Валять дурака так валять. Ходят тут всякие. Зачем нам с бабушкой мужчина? Она уже покончила с этим недомоганием, а я вполне довольна Петром. Я ещё не рассказывала вам о Петре, но там и рассказывать нечего. Он есть. Это лучшее, что можно сказать о любом Петре.
- Можно я вас поцелую? - поинтересовался Давид.
Бабушка подняла свежее, пряное, любящее лицо, и Давид, склонясь, поцеловал её в молодые, выпуклые, блестящие губы. Мне удалось откашляться. Интересно, надолго ли сей театр?
- Детка, спрячь скалку, - сказала бабушка, когда её рот освободился. - Настоящий мефистофель является только в среду, такова традиция. Не будем нарушать.
Давид дотерпел до конца фразы и вернулся к целованию.
Скалку я унесла на кухню, покурила, выпила чаю, вернулась в коридор и ещё долго созерцала их, выражала поддержку, корила, упрекала, уговаривала, восхищалась, топала ножкой, аплодировала, свистела, пела, плясала, ругалась, шептала, смеялась, каменела, оживлялась, устала.
Они стояли то насмерть, а то нажизнь. Малланага Ватсьяяна рассылал им факсы.
Утром я пошла на работу, вечером пришла. Сижу в своей квартире, смотрю телевизор. В голове тихо. Специально разволновавшись, поднялась к бабушке: вдруг всё-таки откроют?
Да. Как же! Ладно, завтра.
Чтобы не томить вас, скажу, что в следующий раз я увиделась с ней через неделю. Она гуляла с Давидом по парку близ нашего дома и рассказывала ему сказки. Заметив меня, бабушка махнула рукой:
- Иди к нам!
Я подошла. Удивляться она меня, слава Богу, давно отучила. Итак.
Женщина, выгуливавшая Давида, была стройна и вся звенела запретными, сакраментальными, корпускулярно-волновыми струнами. С первого взгляда было ясно, что все эти дни она провела в его непрерывных объятиях, чем он, в свою очередь, был очень доволен. Он был как олень, или как лев, словом, перед прыжком, но куда ему ещё прыгать!
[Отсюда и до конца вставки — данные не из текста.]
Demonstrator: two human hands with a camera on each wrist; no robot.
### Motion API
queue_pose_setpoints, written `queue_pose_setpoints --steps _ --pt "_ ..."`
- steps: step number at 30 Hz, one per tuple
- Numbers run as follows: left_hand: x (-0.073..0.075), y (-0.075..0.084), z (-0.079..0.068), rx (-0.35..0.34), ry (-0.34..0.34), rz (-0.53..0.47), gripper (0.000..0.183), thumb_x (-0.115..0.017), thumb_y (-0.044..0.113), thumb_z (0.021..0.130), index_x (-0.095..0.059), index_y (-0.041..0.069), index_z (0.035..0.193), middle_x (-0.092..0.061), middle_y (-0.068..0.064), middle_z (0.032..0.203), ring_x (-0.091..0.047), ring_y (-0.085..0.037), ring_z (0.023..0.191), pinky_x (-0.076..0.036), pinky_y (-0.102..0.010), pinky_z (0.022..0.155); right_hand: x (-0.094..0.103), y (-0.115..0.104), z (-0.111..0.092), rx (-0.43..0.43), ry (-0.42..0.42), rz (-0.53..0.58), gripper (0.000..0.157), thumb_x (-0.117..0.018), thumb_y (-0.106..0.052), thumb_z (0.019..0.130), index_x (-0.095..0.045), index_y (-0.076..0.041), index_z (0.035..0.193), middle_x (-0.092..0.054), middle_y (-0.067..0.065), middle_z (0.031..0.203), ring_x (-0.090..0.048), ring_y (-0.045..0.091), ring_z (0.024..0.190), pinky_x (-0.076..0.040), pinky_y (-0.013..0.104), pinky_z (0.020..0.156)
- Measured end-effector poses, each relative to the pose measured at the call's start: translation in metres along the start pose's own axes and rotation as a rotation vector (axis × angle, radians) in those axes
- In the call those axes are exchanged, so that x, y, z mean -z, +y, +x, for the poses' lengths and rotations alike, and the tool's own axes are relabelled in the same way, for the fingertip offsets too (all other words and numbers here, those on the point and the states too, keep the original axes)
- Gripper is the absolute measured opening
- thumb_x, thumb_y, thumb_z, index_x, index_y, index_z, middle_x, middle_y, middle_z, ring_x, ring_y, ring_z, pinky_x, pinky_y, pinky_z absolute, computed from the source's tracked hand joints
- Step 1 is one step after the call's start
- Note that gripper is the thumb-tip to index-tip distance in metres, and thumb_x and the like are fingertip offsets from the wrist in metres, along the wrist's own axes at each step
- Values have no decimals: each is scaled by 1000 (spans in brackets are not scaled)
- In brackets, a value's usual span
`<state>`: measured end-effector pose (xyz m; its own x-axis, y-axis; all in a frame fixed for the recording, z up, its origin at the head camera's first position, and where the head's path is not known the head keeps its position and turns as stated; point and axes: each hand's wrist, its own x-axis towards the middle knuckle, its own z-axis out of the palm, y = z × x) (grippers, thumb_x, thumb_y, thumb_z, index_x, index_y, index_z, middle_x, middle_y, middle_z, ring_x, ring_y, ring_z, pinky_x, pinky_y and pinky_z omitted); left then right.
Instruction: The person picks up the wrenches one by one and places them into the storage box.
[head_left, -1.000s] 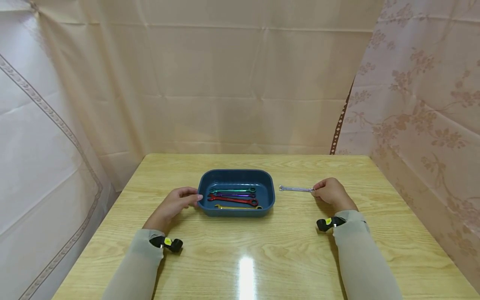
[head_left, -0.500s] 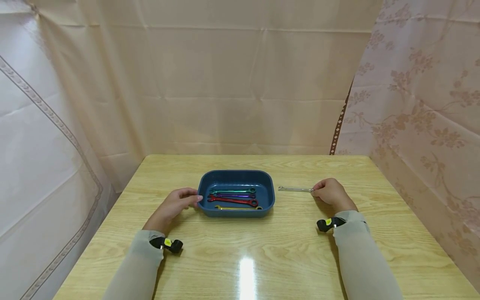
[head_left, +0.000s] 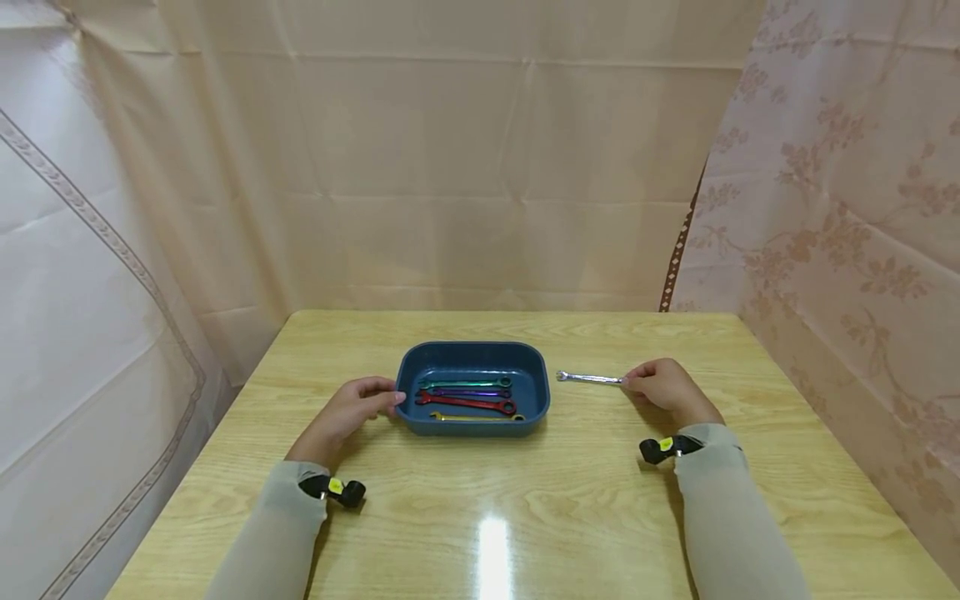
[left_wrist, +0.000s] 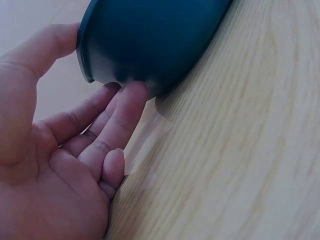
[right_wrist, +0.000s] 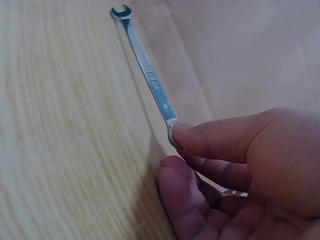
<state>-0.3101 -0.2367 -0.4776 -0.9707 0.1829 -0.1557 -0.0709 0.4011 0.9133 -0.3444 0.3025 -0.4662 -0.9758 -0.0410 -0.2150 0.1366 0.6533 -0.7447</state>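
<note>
My left hand (head_left: 348,414) holds the left end of a dark blue rectangular tray (head_left: 472,427), thumb at the rim and fingertips against the outer wall (left_wrist: 150,40). Inside the tray lie a green wrench (head_left: 468,384), a purple wrench (head_left: 480,393), a red wrench (head_left: 468,402) and a yellow wrench (head_left: 472,417), roughly side by side. To the right of the tray, my right hand (head_left: 667,389) pinches a silver combination wrench (head_left: 591,378) by its ring end between thumb and fingers. Its open end (right_wrist: 121,12) points toward the tray, and the ring is partly hidden by the thumb.
The pale wood-grain table (head_left: 420,525) carries the tray and both forearms. Beige cloth (head_left: 420,167) hangs behind its far edge, with patterned cloth (head_left: 855,208) along the right. Each wrist wears a small black camera.
The silver wrench has turned a little about its length in the right fingers. My right wrist has shifted slightly to the right. My left hand and the tray stay in place.
</note>
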Motion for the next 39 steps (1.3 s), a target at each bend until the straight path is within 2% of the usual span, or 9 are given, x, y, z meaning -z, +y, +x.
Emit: queue_pose_setpoints --steps 7,13,23,30,39 --pt "0 0 -2 0 4 -7 55 -73 43 96 -63 5 135 -76 -1 101 -69 -18 99 -43 -36 86 4 4 1 16 -30 140 34 -59 -21 106 -66 7 124 -74 16 114 -71 15 95 -59 30 83" --pt "0 -1 1 18 7 -10 54 -73 44 96 -64 6 133 -76 -3 103 -70 -19 99 -43 -35 89 5 5 2 -12 -44 277 34 -56 -17 108 -61 9 129 -76 14 111 -74 13 90 -60 27 80" --pt "0 -1 1 19 3 -9 55 -74 45 95 -63 6 134 -76 -2 103 -70 -18 99 -43 -36 88 3 1 2 -56 -26 350 39 -59 -16 106 -59 11 134 -77 13 107 -76 14 89 -61 28 80" --pt "1 -3 2 14 1 -11 58 -73 44 96 -62 4 135 -76 -2 105 -70 -19 101 -44 -35 88 3 0 0 -101 -4 464 40 -62 -16 105 -59 10 135 -79 9 99 -76 14 87 -61 27 79" --pt "1 -4 2 1 -2 -7 56 -74 43 95 -63 5 134 -76 -2 103 -70 -21 101 -45 -35 88 6 2 0 -92 -2 563 44 -64 -16 104 -56 13 135 -79 7 95 -77 14 88 -60 25 78"
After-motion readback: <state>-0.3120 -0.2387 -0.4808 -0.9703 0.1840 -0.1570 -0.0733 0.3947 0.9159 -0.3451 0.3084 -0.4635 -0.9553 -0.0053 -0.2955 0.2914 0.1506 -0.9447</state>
Извините, но мне сейчас мешает русский язык, и я не в силах описать эротический вихрь, бушевавший в окрестностях дома в тот день.
Эта пара молодых любовных львов, неустанно раздирающих друг друга всяческими объятиями, сделала мир вокруг преувеличенным и плотным. Я не умею передать этот сладостный шок. Смотреть на них было больно - от ритмичных спазмов солидарной страсти, незаконно вцепившейся в мои внутренности и резонансно переворотившей душу и тело. Это было противно: так беззащитно-безотвратно-тотально предаваться тяге чужих извивов.